━━━━━ Dataset section ━━━━━

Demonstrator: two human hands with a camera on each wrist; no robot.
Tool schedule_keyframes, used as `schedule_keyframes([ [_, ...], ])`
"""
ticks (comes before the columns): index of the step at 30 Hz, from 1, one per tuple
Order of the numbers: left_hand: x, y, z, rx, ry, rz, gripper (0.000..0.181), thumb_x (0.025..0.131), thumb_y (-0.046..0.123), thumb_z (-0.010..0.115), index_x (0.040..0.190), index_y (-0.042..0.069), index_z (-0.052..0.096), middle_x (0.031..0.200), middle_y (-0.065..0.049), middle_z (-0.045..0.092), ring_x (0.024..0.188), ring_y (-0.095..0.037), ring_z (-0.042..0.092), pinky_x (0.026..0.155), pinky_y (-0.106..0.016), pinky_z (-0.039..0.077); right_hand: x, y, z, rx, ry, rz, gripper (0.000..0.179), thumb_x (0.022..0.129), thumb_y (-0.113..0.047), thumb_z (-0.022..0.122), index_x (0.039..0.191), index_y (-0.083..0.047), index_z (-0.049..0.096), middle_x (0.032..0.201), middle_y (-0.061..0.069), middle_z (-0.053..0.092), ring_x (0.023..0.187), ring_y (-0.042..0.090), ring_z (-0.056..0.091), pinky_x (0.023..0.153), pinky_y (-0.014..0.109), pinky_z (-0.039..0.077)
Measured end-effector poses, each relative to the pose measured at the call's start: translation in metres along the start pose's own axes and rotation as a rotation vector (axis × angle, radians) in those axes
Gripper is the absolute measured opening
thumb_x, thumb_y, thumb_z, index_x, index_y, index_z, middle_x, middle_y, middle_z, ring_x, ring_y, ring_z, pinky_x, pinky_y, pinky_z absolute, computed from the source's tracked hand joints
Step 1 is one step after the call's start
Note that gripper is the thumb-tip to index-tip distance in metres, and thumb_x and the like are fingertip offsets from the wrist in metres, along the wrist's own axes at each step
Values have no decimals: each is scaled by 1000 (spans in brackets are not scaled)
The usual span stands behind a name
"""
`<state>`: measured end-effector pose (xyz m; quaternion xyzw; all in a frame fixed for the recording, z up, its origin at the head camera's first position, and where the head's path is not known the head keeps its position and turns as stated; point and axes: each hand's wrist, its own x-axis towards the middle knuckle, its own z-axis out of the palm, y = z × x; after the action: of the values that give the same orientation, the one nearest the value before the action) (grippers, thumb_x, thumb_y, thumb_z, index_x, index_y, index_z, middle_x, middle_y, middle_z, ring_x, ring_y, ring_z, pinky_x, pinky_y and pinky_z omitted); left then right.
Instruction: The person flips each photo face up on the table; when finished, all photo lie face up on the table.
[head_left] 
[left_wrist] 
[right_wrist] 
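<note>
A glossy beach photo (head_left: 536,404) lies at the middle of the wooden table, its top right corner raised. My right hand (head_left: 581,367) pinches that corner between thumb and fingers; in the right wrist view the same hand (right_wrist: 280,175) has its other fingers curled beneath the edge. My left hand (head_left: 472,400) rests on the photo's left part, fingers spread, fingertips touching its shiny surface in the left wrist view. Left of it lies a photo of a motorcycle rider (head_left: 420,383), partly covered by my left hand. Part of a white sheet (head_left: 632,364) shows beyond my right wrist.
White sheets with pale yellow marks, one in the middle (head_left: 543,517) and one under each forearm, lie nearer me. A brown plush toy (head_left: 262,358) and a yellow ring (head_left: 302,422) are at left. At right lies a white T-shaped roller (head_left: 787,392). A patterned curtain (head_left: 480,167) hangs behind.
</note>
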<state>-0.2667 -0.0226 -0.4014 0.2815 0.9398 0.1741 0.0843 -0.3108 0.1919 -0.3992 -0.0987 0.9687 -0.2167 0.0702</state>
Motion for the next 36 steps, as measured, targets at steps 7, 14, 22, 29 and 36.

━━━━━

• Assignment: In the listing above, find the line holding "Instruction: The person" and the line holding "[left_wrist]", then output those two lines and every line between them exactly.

• Task result:
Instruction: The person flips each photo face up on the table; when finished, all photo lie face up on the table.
[head_left] 
[left_wrist] 

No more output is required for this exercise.